Israeli scientists have published an audacious new theory as to how the brain learns, and say that it could open up new possibilities for treating degenerative diseases — and for boosting the power of computers.
The research appeared Thursday in Scientific Reports, a journal published by Nature. It has been peer-reviewed, which means it has been closely analyzed and deemed worthy of publication by independent experts.

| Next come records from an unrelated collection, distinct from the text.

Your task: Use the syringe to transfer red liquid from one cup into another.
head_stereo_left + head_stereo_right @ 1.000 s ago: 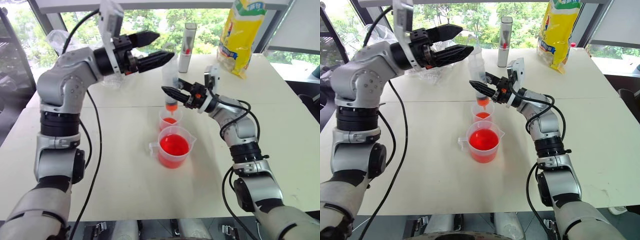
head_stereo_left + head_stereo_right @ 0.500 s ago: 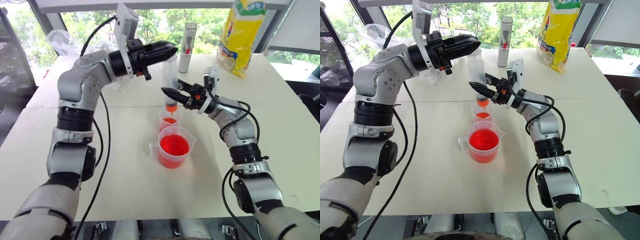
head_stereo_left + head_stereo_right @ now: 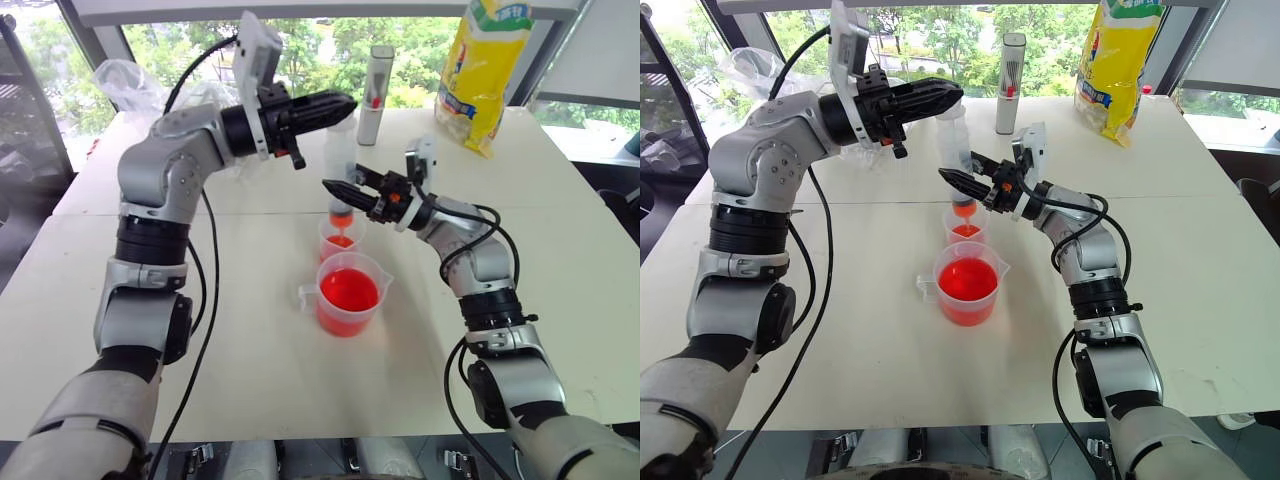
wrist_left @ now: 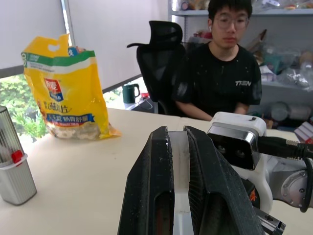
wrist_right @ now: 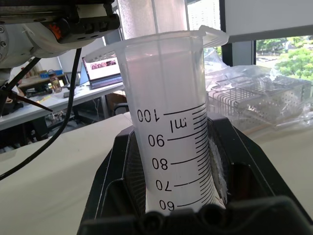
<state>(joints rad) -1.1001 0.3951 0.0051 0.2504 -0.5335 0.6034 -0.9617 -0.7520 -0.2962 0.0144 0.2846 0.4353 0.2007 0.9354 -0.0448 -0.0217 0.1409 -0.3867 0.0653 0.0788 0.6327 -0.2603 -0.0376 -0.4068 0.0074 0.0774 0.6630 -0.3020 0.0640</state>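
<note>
**Syringe upright over small cup, both grippers closed on it**

Right gripper [image 3: 962, 182]: jaws closed on the barrel of the syringe [image 5: 171, 147], low on the tube; the graduation marks show between its fingers in the right wrist view. Syringe stands upright, orange-red tip down, just above the small cup [image 3: 965, 226].

Left gripper [image 3: 340, 103]: reaches in from the left at the top of the syringe, jaws shut on the white plunger [image 4: 179, 166], which sits between the two fingers in the left wrist view.

Small cup holds some red liquid [image 3: 965, 231]. Handled cup [image 3: 347, 295], touching or just in front of it toward the near edge of the tabletop [image 3: 870, 330], holds more.
</note>
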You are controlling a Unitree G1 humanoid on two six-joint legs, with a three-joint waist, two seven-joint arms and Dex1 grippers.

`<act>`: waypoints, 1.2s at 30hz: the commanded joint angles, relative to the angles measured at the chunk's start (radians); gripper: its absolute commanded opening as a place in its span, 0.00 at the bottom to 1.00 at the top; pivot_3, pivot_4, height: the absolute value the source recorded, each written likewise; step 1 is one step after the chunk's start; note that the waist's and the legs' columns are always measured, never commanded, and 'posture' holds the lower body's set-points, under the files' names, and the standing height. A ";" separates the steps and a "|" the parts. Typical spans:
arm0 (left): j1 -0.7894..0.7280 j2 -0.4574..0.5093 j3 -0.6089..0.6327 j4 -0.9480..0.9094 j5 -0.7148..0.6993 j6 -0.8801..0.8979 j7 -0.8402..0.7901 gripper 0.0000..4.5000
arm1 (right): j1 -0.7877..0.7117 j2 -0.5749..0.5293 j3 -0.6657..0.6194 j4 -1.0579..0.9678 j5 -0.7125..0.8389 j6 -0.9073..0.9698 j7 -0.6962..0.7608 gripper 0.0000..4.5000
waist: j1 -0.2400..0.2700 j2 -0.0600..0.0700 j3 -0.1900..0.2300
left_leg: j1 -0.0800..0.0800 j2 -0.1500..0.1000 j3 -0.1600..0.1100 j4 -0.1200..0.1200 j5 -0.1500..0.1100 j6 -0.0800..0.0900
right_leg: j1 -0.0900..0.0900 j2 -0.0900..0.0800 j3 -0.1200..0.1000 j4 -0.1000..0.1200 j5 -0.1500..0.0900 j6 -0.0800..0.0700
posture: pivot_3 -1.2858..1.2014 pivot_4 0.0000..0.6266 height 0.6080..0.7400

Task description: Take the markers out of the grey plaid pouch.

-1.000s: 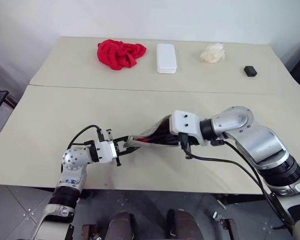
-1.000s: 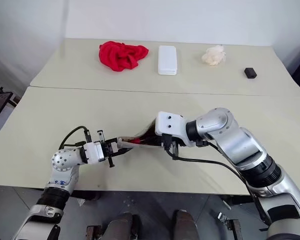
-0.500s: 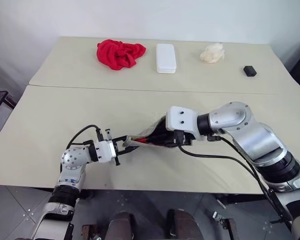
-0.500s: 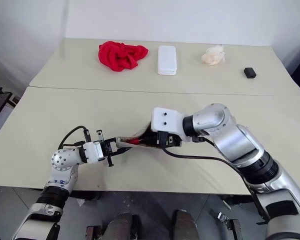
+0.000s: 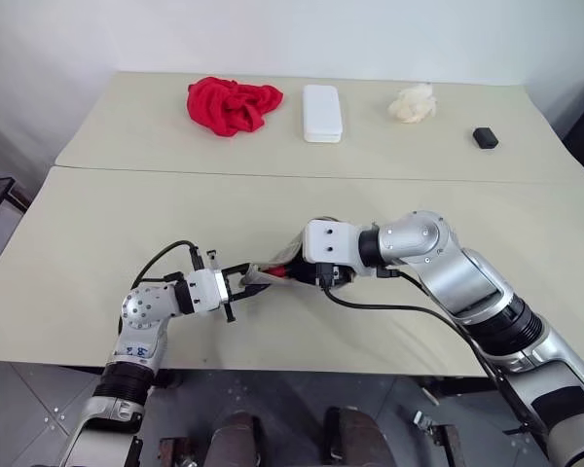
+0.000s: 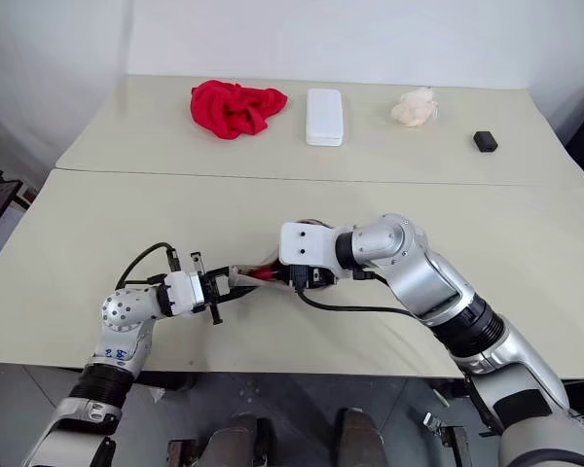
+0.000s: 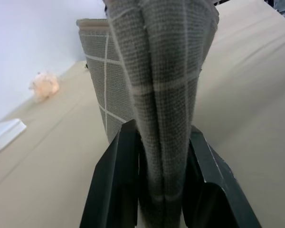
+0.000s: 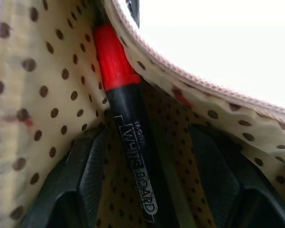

The study suggests that while it’s widely believed that much of the brain’s learning happens in synapses, a large part of learning actually happens in another part of neurons — in dendrites.
Synapses are the small gaps between two neurons, where nerve impulses are relayed, while dendrites are extensions of nerve cells.
Prof. Ido Kanter of Bar-Ilan University, who led the research involving years of animal studies, told The Times of Israel that the finding is “exciting” because drug developers can use it to help develop new types of treatments for degenerative diseases, such as Alzheimer’s and Parkinson’s.
He said that by focusing on strengthening the capability of dendrites, such new treatments may become possible.
Kanter commented: “Today, the focus of most research for medications is synapses, but if some of it starts to focus on dendrites, we have an opportunity to open up new possibilities in medicine development in the light of our findings.”
Kanter said that one reason the finding is important is that dendrites consume far less energy than synapses. Studying and understanding how they enable learning will help computer science, as well as medicine, he predicted.
For the last 70 years, machine learning has been based on the notion that brain learning occurs by modifying the strength of the synapses, following the relative firing activity of their connecting neurons.
“Dendrite learning is far more efficient than the functioning of synapses, helping to explain why it is that brains are far slower than computers but can actually do much more in some respects.
“As we understand dendrite learning better, I believe it will enable us to imitate its very efficient nature in artificial intelligence,” he said.
“This could pave the way to much more powerful computers that work much faster and analyze much more data in limited time. The sky could be the limit.”